The answer must be an exact reproduction of the lines from the start of the records below through the line containing "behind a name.", and nothing more.

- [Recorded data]
+-------+

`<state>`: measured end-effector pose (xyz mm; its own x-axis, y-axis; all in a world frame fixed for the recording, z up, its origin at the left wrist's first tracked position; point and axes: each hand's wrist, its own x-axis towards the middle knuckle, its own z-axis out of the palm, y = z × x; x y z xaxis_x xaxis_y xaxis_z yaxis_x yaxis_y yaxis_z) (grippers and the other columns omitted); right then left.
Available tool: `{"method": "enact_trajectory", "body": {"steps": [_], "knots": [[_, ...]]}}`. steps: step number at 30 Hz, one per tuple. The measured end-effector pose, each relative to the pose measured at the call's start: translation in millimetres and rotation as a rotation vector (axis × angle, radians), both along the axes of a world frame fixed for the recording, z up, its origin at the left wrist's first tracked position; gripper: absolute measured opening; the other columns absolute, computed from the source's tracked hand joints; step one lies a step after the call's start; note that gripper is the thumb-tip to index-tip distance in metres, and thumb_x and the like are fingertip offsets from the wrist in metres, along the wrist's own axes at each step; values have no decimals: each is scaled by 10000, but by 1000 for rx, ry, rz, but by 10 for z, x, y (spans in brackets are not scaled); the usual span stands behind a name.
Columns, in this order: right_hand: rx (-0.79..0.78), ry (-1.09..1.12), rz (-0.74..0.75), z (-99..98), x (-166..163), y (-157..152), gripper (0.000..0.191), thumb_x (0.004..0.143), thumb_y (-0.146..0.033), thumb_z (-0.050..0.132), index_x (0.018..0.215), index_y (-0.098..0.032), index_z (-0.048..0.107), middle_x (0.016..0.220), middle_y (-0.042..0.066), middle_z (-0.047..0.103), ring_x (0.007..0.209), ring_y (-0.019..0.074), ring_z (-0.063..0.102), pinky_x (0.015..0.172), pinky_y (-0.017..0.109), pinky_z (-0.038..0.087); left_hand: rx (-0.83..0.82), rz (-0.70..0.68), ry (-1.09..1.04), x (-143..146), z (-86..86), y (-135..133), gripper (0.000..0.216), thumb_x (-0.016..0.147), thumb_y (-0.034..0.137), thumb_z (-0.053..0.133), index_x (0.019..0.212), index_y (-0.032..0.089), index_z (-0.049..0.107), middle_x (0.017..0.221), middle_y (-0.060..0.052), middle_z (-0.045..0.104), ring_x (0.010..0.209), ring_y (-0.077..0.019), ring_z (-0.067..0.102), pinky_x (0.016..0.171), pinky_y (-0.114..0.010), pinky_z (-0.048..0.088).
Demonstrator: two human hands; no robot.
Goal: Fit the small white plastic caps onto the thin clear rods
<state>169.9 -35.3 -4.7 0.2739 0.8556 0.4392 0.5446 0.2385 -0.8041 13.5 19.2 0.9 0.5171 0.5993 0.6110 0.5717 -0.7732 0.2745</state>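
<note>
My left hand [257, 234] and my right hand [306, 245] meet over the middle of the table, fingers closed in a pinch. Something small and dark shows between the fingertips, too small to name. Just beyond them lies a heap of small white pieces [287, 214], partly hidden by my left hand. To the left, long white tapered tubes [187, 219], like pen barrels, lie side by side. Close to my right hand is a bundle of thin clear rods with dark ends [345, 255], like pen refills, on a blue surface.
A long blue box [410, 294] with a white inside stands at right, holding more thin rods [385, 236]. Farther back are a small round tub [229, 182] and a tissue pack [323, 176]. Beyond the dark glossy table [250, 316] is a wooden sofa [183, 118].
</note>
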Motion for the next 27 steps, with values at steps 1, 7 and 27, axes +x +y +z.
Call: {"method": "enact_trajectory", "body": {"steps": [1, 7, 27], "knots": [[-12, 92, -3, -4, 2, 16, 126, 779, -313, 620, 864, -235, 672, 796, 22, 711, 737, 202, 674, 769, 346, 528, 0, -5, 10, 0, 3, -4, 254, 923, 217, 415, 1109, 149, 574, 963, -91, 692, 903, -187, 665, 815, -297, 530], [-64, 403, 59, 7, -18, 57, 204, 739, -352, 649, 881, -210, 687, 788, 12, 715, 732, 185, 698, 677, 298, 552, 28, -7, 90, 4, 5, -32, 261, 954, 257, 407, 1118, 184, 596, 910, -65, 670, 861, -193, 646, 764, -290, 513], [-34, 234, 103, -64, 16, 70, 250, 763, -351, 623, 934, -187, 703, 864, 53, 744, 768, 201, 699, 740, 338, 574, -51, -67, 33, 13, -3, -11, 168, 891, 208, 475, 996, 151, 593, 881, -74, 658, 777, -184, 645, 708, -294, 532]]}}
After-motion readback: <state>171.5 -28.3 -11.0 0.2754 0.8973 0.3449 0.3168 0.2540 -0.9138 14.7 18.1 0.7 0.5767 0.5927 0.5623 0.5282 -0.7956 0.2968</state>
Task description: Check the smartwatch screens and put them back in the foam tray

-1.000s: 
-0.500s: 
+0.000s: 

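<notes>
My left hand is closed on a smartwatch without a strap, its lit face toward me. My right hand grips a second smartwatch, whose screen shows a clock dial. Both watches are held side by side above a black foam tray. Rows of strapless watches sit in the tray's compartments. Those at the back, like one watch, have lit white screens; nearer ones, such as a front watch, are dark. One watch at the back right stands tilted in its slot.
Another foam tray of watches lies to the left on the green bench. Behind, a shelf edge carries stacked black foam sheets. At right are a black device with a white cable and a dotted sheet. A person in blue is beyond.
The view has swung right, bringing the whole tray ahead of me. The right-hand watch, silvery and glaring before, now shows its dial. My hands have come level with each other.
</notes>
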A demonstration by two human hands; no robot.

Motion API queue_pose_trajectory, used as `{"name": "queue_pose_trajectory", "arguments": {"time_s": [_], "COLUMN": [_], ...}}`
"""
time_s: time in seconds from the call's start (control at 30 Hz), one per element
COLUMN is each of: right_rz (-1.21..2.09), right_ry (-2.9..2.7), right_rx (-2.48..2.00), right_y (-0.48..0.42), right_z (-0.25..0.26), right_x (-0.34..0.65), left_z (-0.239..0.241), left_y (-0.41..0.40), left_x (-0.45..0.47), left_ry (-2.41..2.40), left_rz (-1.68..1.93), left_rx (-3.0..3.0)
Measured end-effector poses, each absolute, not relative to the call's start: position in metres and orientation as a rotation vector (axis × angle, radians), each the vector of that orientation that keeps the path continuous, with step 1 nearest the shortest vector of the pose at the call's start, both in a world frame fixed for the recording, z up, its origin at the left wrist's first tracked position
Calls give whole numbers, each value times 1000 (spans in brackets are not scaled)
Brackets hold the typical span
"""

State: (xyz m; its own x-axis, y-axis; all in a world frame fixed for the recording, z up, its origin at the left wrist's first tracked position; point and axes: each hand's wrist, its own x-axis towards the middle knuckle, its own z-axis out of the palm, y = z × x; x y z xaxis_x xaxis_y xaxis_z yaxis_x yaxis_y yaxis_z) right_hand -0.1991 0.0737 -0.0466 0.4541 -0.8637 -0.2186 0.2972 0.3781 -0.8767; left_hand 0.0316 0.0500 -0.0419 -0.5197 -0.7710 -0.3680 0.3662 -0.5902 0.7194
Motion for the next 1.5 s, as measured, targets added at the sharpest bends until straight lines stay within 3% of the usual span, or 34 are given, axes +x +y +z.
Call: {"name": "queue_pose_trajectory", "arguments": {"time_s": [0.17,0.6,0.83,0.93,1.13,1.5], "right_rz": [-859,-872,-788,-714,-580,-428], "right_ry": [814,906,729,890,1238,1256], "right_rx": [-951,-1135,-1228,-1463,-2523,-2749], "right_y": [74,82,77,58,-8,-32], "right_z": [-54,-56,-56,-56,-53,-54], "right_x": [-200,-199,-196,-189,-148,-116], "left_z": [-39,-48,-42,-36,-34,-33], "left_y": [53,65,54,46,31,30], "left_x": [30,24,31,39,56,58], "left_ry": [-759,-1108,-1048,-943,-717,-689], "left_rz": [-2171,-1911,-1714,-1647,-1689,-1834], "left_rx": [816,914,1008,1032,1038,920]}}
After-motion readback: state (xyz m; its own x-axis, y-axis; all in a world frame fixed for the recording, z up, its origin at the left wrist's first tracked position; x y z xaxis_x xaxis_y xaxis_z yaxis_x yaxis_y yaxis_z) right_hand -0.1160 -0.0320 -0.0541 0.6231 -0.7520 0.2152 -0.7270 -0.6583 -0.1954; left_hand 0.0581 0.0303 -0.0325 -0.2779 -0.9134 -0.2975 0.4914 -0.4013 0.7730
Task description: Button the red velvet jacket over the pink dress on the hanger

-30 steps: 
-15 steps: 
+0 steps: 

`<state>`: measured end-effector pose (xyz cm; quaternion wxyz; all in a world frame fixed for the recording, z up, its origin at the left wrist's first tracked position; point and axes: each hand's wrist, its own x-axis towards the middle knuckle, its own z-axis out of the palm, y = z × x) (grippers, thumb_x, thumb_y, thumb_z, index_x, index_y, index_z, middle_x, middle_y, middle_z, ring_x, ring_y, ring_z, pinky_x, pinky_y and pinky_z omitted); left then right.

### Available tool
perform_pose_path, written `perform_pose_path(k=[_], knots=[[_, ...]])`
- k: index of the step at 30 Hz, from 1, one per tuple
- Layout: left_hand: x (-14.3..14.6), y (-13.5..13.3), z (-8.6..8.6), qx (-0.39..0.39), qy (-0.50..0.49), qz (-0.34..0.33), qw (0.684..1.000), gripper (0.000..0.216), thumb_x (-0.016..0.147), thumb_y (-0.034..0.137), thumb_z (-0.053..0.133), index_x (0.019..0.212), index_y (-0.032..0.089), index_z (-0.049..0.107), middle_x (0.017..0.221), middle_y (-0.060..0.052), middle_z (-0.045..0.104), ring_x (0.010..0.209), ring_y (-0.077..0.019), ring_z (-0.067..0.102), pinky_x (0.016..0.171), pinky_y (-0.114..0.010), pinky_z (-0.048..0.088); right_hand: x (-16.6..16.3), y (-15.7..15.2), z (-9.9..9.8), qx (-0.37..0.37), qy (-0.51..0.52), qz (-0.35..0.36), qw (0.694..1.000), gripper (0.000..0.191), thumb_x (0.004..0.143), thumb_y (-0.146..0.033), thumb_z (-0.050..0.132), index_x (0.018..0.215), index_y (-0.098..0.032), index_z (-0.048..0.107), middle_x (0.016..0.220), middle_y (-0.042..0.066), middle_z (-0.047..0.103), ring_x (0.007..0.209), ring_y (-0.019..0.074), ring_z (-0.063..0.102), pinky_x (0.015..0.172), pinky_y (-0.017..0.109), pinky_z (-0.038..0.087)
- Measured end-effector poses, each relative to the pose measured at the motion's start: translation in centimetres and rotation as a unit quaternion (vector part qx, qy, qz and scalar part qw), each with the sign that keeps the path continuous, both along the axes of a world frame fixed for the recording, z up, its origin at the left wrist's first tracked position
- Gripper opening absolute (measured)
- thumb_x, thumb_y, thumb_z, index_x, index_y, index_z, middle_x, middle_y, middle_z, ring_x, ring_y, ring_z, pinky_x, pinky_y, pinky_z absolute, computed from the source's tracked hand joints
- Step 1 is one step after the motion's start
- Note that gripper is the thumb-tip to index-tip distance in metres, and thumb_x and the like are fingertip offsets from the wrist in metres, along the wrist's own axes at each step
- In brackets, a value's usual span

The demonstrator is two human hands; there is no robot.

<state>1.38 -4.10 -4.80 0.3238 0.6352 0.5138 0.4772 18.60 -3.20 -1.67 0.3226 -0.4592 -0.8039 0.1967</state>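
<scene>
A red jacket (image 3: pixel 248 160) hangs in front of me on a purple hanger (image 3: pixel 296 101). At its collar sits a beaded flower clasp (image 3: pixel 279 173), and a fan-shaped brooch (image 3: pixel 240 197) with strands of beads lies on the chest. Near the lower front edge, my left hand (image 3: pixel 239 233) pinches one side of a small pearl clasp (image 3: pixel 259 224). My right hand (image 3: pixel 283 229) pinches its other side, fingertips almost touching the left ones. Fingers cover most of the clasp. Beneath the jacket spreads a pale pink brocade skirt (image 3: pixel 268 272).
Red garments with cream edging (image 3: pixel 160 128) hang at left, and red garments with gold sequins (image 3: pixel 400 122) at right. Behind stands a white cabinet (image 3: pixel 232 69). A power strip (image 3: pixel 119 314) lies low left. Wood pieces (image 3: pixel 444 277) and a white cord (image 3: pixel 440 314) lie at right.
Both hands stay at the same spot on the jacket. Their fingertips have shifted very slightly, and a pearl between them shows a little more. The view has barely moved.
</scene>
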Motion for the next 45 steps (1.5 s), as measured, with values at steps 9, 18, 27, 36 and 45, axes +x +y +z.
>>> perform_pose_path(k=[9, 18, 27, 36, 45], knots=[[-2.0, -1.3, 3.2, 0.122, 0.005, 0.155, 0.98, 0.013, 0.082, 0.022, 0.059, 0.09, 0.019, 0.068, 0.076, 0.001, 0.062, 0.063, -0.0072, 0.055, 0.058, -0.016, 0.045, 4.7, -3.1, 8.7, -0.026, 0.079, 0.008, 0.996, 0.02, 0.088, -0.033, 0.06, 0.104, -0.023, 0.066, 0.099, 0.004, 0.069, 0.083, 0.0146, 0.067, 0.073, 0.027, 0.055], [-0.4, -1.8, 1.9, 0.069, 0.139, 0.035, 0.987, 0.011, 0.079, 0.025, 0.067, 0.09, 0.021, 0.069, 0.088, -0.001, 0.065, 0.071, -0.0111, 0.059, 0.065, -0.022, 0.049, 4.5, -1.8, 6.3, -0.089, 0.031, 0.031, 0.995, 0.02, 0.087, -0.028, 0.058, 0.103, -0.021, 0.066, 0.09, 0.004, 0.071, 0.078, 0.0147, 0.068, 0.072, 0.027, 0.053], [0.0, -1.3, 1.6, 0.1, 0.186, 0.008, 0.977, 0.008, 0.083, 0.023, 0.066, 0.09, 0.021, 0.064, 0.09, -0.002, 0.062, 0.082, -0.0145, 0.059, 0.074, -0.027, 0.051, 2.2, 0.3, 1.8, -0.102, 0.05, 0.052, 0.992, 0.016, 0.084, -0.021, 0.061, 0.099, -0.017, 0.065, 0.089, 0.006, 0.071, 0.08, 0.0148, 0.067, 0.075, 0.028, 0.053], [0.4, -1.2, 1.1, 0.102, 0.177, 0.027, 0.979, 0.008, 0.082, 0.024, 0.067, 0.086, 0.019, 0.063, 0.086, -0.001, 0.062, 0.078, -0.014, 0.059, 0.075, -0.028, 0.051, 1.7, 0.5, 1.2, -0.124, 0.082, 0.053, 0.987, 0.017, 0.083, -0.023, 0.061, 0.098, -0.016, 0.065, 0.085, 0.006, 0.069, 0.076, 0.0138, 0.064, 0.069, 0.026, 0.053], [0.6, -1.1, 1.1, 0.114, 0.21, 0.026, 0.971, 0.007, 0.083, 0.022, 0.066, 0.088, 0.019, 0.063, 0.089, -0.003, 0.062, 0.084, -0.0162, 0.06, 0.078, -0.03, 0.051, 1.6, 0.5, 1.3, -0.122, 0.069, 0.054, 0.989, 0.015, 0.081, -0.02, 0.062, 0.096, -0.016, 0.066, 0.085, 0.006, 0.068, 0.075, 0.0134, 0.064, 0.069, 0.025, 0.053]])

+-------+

- [Response]
`<state>`: measured end-effector pose (xyz mm; its own x-axis, y-axis; all in a world frame fixed for the recording, z up, its origin at the left wrist's first tracked position; point and axes: each hand's wrist, its own x-axis towards the middle knuckle, its own z-axis out of the palm, y = z × x; x y z xaxis_x xaxis_y xaxis_z yaxis_x yaxis_y yaxis_z) (grippers and the other columns omitted); right then left.
Available tool: `{"method": "enact_trajectory", "body": {"steps": [_], "knots": [[_, ...]]}}`. steps: step number at 30 Hz, one per tuple. The measured end-effector pose, each relative to the pose measured at the call's start: translation in millimetres and rotation as a rotation vector (axis × angle, radians), both along the axes of a world frame fixed for the recording, z up, its origin at the left wrist's first tracked position; gripper: absolute measured opening; the other columns absolute, computed from the source's tracked hand joints; step one lies a step after the call's start; note that gripper is the thumb-tip to index-tip distance in metres, and thumb_x and the like are fingertip offsets from the wrist in metres, along the wrist's own axes at each step; values have no decimals: each is scaled by 10000, but by 1000 for rx, ry, rz, but by 10 for z, x, y (spans in brackets are not scaled); the usual span stands behind a name.

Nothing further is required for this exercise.